BeauHD posted in Slashdot: "HashCat, an open-source password recovery tool, can now crack an eight-character Windows NTLM password hash in less than 2.5 hours.
"Current password cracking benchmarks show that the minimum eight character password, no matter how complex, can be cracked in less than 2.5 hours" using a hardware rig that utilizes eight Nvidia GTX 2080Ti GPUs, explained a hacker who goes by the pseudonym Tinker on Twitter in a DM conversation with The Register. "The eight character password is dead." From the report: It's dead at least in the context of hacking attacks on organizations that rely on Windows and Active Directory.

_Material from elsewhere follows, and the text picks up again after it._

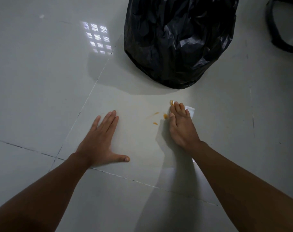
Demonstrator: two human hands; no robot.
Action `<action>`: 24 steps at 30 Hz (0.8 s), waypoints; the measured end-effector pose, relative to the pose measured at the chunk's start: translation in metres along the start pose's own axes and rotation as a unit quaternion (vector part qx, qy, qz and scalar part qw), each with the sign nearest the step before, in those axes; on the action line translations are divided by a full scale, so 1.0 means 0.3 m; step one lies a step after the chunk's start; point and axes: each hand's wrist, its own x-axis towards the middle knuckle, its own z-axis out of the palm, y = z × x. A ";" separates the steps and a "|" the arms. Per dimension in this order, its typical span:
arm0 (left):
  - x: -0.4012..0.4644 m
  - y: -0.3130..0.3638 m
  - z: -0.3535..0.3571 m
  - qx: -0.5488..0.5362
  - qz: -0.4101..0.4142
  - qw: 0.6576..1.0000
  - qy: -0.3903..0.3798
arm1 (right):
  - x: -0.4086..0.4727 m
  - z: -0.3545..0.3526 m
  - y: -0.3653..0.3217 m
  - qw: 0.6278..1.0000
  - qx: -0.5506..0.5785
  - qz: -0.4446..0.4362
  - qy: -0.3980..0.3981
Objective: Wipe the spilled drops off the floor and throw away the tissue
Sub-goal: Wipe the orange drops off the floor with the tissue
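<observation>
So the right hand (181, 126) has its fingers (177, 111) laid flat and close together, pressing a white tissue (191, 110) onto the floor (41, 97), with only a corner of the tissue peeking out past the fingertips. The left hand (100, 139) is just planted palm-down on the tile, fingers together, thumb splayed out, holding nothing, looks like it's only there for balance. Between the two hands, right beside the tissue, there are a few orange drops (155, 123) and a faint smear still on the tile, plus one blob up by the fingertips, so I'd say the wiping is mid-way, not finished. Next move probably needs a sweep leftward over those drops, then bunching the tissue up so the mess stays inside. The black trash bag (179, 41) sits just beyond the spill, well within reach. Its top is cut off, so no idea what's in it or whether it's open.
</observation>
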 end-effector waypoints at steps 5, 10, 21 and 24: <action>0.000 0.001 -0.004 0.001 0.001 1.000 -0.001 | 0.011 0.029 -0.049 1.000 -0.012 0.013 -0.019; -0.001 0.004 -0.004 0.005 0.003 1.000 0.004 | 0.014 0.056 -0.071 0.999 -0.019 0.015 -0.046; -0.003 0.006 -0.010 0.016 0.000 1.000 -0.004 | -0.068 0.087 -0.149 0.993 -0.019 -0.053 -0.100; -0.001 0.007 -0.012 0.009 -0.004 1.000 -0.007 | -0.063 0.048 -0.125 0.993 0.021 -0.065 -0.100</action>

NTLM is an old Microsoft authentication protocol that has since been replaced with Kerberos. According to Tinker, it's still used for storing Windows passwords locally or in the NTDS.dit file in Active Directory Domain Controllers.
Tinker estimates that buying the GPU power described would require about $10,000; others have claimed the necessary computer power to crack an eight-character NTLM password hash can be rented in Amazon's cloud for just $25.
NIST's latest guidelines say passwords should be at least eight characters long. Some online service providers don't even demand that much. When security researcher Troy Hunt examined the minimum password lengths at various websites last year, he found that while Google, Microsoft and Yahoo set the bar at eight, Facebook, LinkedIn and Twitter only required six.
Tinker said the eight character password was used as a benchmark because it's what many organizations recommend as the minimum password length and many corporate IT policies reflect that guidance. So how long is long enough to sleep soundly until the next technical advance changes everything?
Tinker recommends a random five-word passphrase, something along the lines of the four-word example popularized by online comic XKCD.That or whatever maximum length random password via a password management app, with two-factor authentication enabled in either case.
That is by the way exactly what KnowBe4's Chief Hacking Officer Kevin Mitnick has been saying for the last few years now. Train your employees to create a short passphrase that take years to crack.